In order to fully understand the implications technologies have on societal groups we must also understand how the technology makes sense within the user’s world. In their analysis of the automobile, Kline and Pinch look not only at the way that automobiles have impacted society, but the way society has also shaped the development of the automobile. In an attempt to avoid the technologically deterministic attitudes often offered by previous technology histories, “in which autonomous technological forces drive social change” (764), Kline and Pinch’s approach names the user of a technology as the agent of change. As Silverstone and Haddon explain in their chapter, “one could hardly make sense of [radio] history without understanding its status and role as a broadcast medium” (59)—an example of how impossible it is to fully understand any innovation in technology without understanding how it is used, as well as the impact that innovation had on the lives of the individual who used it. Challenging McLuhan’s “the medium is the message” theory, Silverstone and Haddon’s chapter explains that we must look at both the medium and the message to develop a sociological understanding of technological innovations to understand why some developments stick and others are resisted or rejected.

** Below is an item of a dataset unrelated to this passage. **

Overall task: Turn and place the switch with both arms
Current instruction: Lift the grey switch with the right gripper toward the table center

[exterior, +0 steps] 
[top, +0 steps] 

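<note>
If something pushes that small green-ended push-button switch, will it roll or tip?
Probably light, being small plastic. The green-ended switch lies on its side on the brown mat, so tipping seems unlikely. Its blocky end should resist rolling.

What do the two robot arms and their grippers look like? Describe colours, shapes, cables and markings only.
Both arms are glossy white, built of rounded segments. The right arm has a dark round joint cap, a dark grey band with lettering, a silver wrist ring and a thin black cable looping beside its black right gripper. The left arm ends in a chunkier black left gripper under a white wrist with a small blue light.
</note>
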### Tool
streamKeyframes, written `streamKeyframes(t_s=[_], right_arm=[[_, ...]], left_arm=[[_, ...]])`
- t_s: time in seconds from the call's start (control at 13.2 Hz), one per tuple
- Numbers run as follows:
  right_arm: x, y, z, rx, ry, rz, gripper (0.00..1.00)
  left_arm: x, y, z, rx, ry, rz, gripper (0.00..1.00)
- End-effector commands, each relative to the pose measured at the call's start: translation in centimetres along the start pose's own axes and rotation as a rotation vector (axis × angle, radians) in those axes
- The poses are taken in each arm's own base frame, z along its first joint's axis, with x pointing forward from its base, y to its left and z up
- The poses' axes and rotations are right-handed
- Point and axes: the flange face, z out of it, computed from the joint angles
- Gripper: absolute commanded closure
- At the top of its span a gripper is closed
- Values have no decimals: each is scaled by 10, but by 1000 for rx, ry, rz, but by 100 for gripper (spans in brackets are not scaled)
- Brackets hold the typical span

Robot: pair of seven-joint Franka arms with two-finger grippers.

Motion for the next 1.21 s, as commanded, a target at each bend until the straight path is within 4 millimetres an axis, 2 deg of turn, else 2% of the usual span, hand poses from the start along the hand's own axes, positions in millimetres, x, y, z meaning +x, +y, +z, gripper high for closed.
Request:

It is not enough to simply understand the intended uses or functionality of the technology itself either. People form their own interpretations of technology in ways that satisfy their individual needs, which could have been totally unrecognized at the technology’s inception. The telephone, for example, was originally designed to facilitate interactions of business but was soon accepted as a means of social interaction because of people’s natural drive to make social calls. People needed a way to stay connected to others while maintaining the life they were already living. Sure, the telephone solved a problem that could have been solved by other means (traveling to visit or finding a home closer to friends and family), but the convenience of the telephone mixed with users’ natural motivation to stay connected developed the uses of the telephone and shaped the overall success of the medium. This same user-driven explanation of development mirrors the way that the automobile and bicycle technologies were shaped and developed in order to fit the needs of the user. While technologies themselves did change the user by introducing means to ends that weren’t already there, the domestication of technology is only made possible when the user accepts the technology as necessary or fulfilling. The success or domestication of a product depends little on whether it actually executes the functions of its original conception, but rather that the technology makes sense within the life the user is already living.